— ABOUT THIS EXERCISE —
Present an exact copy of each line below.

(Data excerpts)
▼
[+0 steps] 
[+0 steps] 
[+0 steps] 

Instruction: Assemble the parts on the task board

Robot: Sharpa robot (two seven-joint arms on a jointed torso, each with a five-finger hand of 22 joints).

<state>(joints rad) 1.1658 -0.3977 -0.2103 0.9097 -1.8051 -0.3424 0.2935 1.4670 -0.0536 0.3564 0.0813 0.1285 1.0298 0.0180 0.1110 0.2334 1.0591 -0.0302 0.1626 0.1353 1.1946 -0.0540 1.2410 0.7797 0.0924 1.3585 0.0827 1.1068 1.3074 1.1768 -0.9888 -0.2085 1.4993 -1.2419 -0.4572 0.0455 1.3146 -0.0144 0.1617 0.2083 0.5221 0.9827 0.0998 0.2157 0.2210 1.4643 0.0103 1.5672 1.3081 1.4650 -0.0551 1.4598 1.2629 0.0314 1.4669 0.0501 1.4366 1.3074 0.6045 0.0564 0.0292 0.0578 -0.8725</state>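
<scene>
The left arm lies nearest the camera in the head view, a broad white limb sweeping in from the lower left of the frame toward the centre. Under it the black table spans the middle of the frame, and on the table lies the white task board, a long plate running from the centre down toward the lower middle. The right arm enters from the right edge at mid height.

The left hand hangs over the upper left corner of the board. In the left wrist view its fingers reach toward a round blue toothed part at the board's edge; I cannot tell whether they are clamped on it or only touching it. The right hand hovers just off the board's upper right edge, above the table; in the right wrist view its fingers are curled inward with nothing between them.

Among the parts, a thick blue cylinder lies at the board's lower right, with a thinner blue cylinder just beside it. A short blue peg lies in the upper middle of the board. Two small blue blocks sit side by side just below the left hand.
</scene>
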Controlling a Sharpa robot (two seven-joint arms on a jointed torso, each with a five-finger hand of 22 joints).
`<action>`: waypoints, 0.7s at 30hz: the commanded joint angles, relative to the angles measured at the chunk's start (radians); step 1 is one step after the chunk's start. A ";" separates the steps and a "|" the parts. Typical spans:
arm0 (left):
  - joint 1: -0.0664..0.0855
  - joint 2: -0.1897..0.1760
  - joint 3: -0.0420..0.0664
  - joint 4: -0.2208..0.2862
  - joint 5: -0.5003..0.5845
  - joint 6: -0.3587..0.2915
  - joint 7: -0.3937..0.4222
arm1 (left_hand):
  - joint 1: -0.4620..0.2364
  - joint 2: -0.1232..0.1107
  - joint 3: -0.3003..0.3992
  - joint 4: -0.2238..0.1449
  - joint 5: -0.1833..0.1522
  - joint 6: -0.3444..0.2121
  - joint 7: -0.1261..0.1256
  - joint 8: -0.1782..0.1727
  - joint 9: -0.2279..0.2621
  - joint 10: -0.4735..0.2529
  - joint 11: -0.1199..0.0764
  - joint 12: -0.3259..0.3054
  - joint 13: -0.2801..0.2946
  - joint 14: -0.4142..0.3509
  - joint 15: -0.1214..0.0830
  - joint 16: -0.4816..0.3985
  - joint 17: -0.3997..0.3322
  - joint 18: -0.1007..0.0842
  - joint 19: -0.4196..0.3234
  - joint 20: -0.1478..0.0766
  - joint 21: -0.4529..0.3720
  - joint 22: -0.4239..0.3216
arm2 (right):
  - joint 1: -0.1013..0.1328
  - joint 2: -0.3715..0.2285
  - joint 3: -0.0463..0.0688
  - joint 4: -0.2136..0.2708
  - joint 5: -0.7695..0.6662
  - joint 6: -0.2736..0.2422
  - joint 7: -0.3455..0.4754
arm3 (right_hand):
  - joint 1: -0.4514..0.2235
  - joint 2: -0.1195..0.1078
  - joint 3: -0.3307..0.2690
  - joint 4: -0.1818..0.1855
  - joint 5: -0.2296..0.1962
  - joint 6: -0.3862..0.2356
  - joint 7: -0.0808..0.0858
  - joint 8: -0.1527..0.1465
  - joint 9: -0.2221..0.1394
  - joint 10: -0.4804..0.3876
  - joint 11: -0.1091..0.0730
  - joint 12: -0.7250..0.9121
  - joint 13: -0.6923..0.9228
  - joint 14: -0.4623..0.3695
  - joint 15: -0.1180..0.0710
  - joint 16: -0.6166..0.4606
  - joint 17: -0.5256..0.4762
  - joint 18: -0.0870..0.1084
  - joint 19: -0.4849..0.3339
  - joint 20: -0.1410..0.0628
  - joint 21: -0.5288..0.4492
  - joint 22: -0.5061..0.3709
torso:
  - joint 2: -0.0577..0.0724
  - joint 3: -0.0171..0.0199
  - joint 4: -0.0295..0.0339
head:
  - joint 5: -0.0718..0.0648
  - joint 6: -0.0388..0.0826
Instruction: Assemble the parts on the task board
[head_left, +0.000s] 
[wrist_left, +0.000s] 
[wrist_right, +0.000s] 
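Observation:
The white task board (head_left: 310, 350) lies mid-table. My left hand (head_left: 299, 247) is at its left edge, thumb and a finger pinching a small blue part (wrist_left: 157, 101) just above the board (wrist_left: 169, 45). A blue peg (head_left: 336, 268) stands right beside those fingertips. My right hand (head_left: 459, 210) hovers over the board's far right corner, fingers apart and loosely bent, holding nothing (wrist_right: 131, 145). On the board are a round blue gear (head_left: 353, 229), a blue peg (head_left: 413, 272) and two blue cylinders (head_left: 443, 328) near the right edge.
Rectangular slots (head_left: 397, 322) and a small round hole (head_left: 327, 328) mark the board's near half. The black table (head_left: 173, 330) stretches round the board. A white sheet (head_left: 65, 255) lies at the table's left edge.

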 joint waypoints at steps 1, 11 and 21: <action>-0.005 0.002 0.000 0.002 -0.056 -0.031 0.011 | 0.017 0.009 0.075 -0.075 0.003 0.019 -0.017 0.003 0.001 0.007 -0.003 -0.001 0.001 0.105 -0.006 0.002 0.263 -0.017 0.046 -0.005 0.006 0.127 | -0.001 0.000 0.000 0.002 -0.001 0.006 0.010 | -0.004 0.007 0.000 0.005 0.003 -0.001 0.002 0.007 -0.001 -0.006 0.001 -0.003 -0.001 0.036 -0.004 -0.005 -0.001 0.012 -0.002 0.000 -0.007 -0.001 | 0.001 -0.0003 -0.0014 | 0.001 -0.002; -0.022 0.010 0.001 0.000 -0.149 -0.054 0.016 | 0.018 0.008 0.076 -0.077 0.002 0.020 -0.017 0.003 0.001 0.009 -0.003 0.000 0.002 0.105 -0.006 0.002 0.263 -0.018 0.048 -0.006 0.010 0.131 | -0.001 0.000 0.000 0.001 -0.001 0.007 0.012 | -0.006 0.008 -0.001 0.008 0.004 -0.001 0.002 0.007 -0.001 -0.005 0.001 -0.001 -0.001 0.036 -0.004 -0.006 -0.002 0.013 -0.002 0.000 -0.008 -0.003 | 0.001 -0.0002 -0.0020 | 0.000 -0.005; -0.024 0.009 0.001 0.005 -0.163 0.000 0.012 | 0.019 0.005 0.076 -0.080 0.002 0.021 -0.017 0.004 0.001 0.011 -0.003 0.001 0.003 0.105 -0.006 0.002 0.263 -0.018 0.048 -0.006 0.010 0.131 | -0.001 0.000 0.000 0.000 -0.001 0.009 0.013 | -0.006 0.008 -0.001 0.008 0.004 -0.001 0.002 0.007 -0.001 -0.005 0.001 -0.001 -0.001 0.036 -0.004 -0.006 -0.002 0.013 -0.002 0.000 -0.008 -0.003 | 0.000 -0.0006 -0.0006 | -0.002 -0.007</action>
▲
— EXERCISE ANSWER —
[+0 steps] 
[+0 steps] 
[+0 steps] 

Instruction: Assemble the parts on the task board

Robot: Sharpa robot (two seven-joint arms on a jointed torso, each with a five-finger hand of 22 joints).

<state>(joints rad) 1.1658 -0.3977 -0.2103 0.9097 -1.8051 -0.3424 0.2935 1.4670 -0.0536 0.3564 0.0813 0.1285 1.0298 0.0180 0.1110 0.2334 1.0591 -0.0302 0.1626 0.1353 1.1946 -0.0540 1.2410 0.7797 0.0924 1.3585 0.0827 1.1068 1.3074 1.1768 -0.9888 -0.2085 1.4993 -1.2419 -0.4572 0.0455 1.3146 -0.0144 0.1617 0.2083 0.5221 0.9827 0.0998 0.2157 0.2210 1.4643 0.0103 1.5672 1.3081 1.4650 -0.0551 1.4598 1.2629 0.0314 1.4669 0.0501 1.4366 1.3074 0.6045 0.0564 0.0292 0.0578 -0.8725</state>
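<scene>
The left arm lies nearest the camera in the head view, a broad white limb sweeping in from the lower left of the frame toward the centre. Under it the black table spans the middle of the frame, and on the table lies the white task board, a long plate running from the centre down toward the lower middle. The right arm enters from the right edge at mid height.

The left hand hangs over the upper left corner of the board. In the left wrist view its fingers reach toward a round blue toothed part at the board's edge; I cannot tell whether they are clamped on it or only touching it. The right hand hovers just off the board's upper right edge, above the table; in the right wrist view its fingers are curled inward with nothing between them.

Among the parts, a thick blue cylinder lies at the board's lower right, with a thinner blue cylinder just beside it. A short blue peg lies in the upper middle of the board. Two small blue blocks sit side by side just below the left hand.
</scene>
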Controlling a Sharpa robot (two seven-joint arms on a jointed torso, each with a five-finger hand of 22 joints).
`<action>`: waypoints, 0.7s at 30hz: the commanded joint angles, relative to the angles measured at the chunk's start (radians); step 1 is one step after the chunk's start. A ";" separates the steps and a "|" the parts. Typical spans:
arm0 (left):
  - joint 1: -0.0664..0.0855
  - joint 2: -0.1897..0.1760
  - joint 3: -0.0420..0.0664
  - joint 4: -0.2208..0.2862
  - joint 5: -0.5003..0.5845
  - joint 6: -0.3587..0.2915
  - joint 7: -0.3937..0.4222
arm1 (left_hand):
  - joint 1: -0.4620..0.2364
  - joint 2: -0.1232..0.1107
  - joint 3: -0.3003..0.3992
  - joint 4: -0.2238..0.1449
  - joint 5: -0.1833..0.1522
  - joint 6: -0.3444..0.2121
  - joint 7: -0.1261..0.1256
  - joint 8: -0.1782..0.1727
  - joint 9: -0.2279..0.2621
  - joint 10: -0.4735..0.2529
  - joint 11: -0.1199..0.0764
  - joint 12: -0.3259..0.3054
  - joint 13: -0.2801..0.2946
  - joint 14: -0.4142..0.3509
  - joint 15: -0.1214..0.0830
  - joint 16: -0.4816..0.3985
  - joint 17: -0.3997..0.3322
  - joint 18: -0.1007..0.0842
  - joint 19: -0.4196..0.3234
  - joint 20: -0.1478..0.0766
  - joint 21: -0.4529..0.3720
  - joint 22: -0.4239..0.3216
arm2 (right):
  - joint 1: -0.1013..0.1328
  - joint 2: -0.3715..0.2285
  - joint 3: -0.0463..0.0688
  - joint 4: -0.2136..0.2708
  - joint 5: -0.7695..0.6662
  - joint 6: -0.2736..0.2422
  - joint 7: -0.3455..0.4754
arm3 (right_hand):
  - joint 1: -0.4514..0.2235
  - joint 2: -0.1195..0.1078
  - joint 3: -0.3307..0.2690
  - joint 4: -0.1818..0.1855
  - joint 5: -0.2296..0.1962
  - joint 6: -0.3862..0.2356
  - joint 7: -0.0808..0.0858
  - joint 8: -0.1527..0.1465
  - joint 9: -0.2221..0.1394
  - joint 10: -0.4804..0.3876
  - joint 11: -0.1091..0.0730
  - joint 12: -0.7250..0.9121
  - joint 13: -0.6923..0.9228
  - joint 14: -0.4623..0.3695
  - joint 15: -0.1180..0.0710
  - joint 16: -0.6166..0.4606
  - joint 17: -0.5256..0.4762
  - joint 18: -0.0870..0.1084
  - joint 19: -0.4849..0.3339
  - joint 20: -0.1410..0.0628
  - joint 21: -0.5288..0.4492
  - joint 22: -0.5061..0.3709
torso:
  - joint 2: -0.0577..0.0724
  - joint 3: -0.0171..0.0199
  - joint 4: -0.0295..0.0339
head:
  - joint 5: -0.0718..0.0648
  - joint 6: -0.0388..0.0826
Instruction: Assemble the parts on the task board
[head_left, +0.000s] 
[wrist_left, +0.000s] 
[wrist_right, +0.000s] 
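Observation:
The white task board (head_left: 310, 350) lies mid-table. My left hand (head_left: 299, 247) is at its left edge, thumb and a finger pinching a small blue part (wrist_left: 157, 101) just above the board (wrist_left: 169, 45). A blue peg (head_left: 336, 268) stands right beside those fingertips. My right hand (head_left: 459, 210) hovers over the board's far right corner, fingers apart and loosely bent, holding nothing (wrist_right: 131, 145). On the board are a round blue gear (head_left: 353, 229), a blue peg (head_left: 413, 272) and two blue cylinders (head_left: 443, 328) near the right edge.
Rectangular slots (head_left: 397, 322) and a small round hole (head_left: 327, 328) mark the board's near half. The black table (head_left: 173, 330) stretches round the board. A white sheet (head_left: 65, 255) lies at the table's left edge.
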
 joint waypoints at steps 1, 11 and 21: <action>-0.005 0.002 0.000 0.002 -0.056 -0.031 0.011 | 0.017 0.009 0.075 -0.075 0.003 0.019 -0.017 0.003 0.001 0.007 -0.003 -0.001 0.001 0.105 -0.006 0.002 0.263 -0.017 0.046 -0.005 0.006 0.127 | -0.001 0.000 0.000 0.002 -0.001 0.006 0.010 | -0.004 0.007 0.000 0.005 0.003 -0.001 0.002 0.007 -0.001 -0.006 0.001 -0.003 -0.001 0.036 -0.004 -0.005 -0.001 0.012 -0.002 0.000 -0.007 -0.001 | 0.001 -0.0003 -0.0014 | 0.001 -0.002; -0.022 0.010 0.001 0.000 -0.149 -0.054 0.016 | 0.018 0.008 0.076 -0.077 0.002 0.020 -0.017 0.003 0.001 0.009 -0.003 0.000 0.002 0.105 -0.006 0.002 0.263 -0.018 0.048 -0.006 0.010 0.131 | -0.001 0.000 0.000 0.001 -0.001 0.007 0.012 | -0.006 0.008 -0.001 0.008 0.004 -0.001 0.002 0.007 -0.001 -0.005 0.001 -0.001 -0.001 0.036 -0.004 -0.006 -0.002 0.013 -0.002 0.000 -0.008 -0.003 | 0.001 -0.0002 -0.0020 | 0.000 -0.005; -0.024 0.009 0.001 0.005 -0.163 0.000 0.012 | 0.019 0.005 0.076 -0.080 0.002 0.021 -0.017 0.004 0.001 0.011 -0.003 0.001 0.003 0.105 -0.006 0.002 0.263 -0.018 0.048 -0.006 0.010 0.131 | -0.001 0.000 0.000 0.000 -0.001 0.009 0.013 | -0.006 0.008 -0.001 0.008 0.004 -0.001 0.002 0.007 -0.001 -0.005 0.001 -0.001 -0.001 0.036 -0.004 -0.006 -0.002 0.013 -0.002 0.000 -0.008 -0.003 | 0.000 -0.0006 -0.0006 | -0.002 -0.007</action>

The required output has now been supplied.